UnityRemote’s execution on the big features is equally impressive. The application is universal for the iPad, iPhone, and iPod touch, using separate but similar interfaces for 3.5” and 9.7” screens—something Peel still doesn’t offer. Gear4’s UI for the iPad differs primarily in offering simultaneous access to a device toggling menu and an oversized version of the same button keypad found on the smaller iPod and iPhone screens.
In portrait orientation, the device toggles are at the bottom of the screen; in landscape, they’re off to the left.
Once you manually pair the UnityRemote hardware with your iOS device through the General > Bluetooth menu—the sole non-intuitive step of the entire process, though again anticipated by and guided through by the app—you’re led through the Setup Assistant in a process that requires relatively few additional decisions, yet produces surprisingly excellent results. We had literally zero problems setting UnityRemote up to control separate televisions and different attached devices using an iPhone or iPad. Gear4’s database of devices found everything we had, presenting options in a simple alphabetical list of manufacturers before drilling down to product types, and automatically managed setup using quick tests that less expensive rivals could stand to learn from. We actually found it easier to set up and start using UnityRemote than any Harmony remote control we’ve tested; there’s just less trial and error needed here.
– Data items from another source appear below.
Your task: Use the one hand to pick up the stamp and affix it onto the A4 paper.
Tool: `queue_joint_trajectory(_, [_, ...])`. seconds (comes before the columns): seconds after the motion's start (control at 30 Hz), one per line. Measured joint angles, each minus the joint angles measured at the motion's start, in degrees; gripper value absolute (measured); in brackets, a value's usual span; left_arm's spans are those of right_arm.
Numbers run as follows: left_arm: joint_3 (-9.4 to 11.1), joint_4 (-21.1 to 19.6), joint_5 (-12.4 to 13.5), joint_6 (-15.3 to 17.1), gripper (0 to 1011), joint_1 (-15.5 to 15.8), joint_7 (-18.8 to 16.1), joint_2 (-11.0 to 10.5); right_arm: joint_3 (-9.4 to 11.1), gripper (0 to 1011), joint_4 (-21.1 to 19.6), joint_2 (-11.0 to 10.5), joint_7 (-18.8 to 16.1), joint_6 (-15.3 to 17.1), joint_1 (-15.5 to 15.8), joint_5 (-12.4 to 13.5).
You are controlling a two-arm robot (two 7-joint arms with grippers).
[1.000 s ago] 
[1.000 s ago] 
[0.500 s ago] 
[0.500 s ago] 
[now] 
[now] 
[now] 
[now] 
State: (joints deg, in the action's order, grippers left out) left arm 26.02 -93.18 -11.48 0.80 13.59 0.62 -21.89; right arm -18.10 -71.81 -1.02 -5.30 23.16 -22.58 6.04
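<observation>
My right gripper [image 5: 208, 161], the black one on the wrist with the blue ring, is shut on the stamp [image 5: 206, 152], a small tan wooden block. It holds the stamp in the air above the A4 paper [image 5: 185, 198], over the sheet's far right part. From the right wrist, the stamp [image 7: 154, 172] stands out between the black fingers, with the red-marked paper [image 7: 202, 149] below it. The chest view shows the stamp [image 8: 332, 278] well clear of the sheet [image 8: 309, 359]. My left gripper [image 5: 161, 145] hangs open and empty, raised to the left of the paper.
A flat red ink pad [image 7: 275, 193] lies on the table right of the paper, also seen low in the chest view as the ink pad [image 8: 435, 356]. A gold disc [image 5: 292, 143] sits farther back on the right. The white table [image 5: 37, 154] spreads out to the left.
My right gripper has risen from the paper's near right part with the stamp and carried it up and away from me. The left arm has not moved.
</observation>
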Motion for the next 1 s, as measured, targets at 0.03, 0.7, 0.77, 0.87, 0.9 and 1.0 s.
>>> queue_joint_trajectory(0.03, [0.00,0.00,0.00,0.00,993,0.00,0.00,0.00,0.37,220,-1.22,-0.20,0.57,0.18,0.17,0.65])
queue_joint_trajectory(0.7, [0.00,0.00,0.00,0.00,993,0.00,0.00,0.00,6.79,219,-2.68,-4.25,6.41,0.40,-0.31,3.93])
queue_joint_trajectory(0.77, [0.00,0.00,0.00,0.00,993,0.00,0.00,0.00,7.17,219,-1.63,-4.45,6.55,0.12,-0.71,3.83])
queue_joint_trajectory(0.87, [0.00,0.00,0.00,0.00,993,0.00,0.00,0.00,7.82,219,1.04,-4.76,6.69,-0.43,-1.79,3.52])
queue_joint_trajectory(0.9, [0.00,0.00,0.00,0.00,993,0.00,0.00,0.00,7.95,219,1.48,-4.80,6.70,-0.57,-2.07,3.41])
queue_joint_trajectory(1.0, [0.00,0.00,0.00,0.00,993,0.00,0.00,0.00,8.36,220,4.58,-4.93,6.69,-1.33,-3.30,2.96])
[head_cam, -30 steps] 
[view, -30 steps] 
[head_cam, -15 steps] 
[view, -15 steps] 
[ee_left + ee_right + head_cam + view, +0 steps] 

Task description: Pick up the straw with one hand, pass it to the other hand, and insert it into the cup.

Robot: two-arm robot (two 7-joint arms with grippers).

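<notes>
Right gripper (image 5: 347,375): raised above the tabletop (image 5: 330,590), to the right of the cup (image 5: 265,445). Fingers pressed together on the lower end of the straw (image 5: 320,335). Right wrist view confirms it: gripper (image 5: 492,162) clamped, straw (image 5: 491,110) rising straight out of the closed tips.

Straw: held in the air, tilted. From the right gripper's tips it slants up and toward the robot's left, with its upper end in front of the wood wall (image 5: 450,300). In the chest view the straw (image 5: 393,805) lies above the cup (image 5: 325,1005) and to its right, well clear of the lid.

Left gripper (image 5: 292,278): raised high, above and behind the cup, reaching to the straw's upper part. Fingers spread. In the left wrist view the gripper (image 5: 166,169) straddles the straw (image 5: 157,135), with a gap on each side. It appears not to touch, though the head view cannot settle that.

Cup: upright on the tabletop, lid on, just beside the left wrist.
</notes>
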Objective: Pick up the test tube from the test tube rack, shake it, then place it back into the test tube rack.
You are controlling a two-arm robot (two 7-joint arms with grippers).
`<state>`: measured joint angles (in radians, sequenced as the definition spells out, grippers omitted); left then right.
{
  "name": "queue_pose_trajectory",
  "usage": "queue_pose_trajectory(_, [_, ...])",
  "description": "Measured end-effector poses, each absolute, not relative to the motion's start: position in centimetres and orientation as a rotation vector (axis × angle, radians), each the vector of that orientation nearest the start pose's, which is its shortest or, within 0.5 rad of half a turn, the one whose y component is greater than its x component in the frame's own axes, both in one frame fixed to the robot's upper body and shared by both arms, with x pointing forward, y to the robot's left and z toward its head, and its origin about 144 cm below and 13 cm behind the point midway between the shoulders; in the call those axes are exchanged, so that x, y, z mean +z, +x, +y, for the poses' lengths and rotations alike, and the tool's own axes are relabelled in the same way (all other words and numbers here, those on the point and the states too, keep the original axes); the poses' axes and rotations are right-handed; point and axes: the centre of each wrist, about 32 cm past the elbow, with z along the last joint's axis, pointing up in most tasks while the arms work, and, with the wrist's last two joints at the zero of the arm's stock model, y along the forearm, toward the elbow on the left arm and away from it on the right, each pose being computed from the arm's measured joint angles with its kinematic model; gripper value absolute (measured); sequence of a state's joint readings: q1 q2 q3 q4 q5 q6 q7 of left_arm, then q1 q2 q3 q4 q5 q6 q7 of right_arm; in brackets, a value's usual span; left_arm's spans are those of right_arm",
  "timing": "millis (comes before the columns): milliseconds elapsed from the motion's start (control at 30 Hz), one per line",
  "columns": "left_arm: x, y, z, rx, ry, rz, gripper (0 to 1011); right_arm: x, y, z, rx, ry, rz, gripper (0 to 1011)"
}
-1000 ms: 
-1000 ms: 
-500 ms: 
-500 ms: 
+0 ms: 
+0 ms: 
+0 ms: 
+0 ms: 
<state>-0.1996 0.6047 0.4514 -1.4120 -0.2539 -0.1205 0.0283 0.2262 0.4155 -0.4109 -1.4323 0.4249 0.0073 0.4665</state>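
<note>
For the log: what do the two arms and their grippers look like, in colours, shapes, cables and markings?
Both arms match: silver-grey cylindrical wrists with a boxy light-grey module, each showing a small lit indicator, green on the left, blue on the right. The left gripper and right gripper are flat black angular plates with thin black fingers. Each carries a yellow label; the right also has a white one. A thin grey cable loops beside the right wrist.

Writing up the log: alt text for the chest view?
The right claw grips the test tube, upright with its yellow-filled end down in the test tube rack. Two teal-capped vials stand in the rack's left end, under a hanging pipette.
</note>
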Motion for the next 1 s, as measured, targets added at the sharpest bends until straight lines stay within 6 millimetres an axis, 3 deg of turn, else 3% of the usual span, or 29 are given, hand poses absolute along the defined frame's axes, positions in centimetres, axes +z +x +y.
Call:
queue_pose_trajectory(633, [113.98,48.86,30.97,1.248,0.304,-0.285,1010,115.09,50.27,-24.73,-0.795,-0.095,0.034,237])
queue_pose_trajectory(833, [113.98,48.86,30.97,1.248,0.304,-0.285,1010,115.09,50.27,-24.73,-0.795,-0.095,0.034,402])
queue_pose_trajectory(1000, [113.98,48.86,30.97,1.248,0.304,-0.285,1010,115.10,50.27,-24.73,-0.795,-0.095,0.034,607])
After your devices are set up, the UnityRemote app offers a few other neat tricks. A “Unity” feature lets you create either templated or custom multi-step actions to make your devices work with one another. Templated actions are streamlined for rapid setup, while custom actions give you manual control over everything from the names to the representative icons and the devices, steps, and delays that will be used in sequence. On Harmony’s remotes, you create actions by connecting the remote to your computer, going through a bunch of screens, uploading the commands to the remote, then testing them to be sure they work. Here, it’s all handled intelligently on the device with straightforward, clear English questions. Additionally, Gear4 includes an alternative gesture control system if you prefer swipes to buttons for volume and channel changing, with custom gesture controls if you prefer, plus multiple pages of similarly reconfigurable buttons. You can also customize the remote with different background art—including self-supplied photos—and toggle on or off vibrations or sounds for button presses.
Not surprisingly, there are a few caveats in UnityRemote that are worth noting. Because of the device’s power management settings—and its need to keep the battery from dying prematurely—you may well find yourself occasionally re-initiating the Bluetooth connection manually between the accessory and your iOS device by tapping the multifunction button on its back, an annoyance.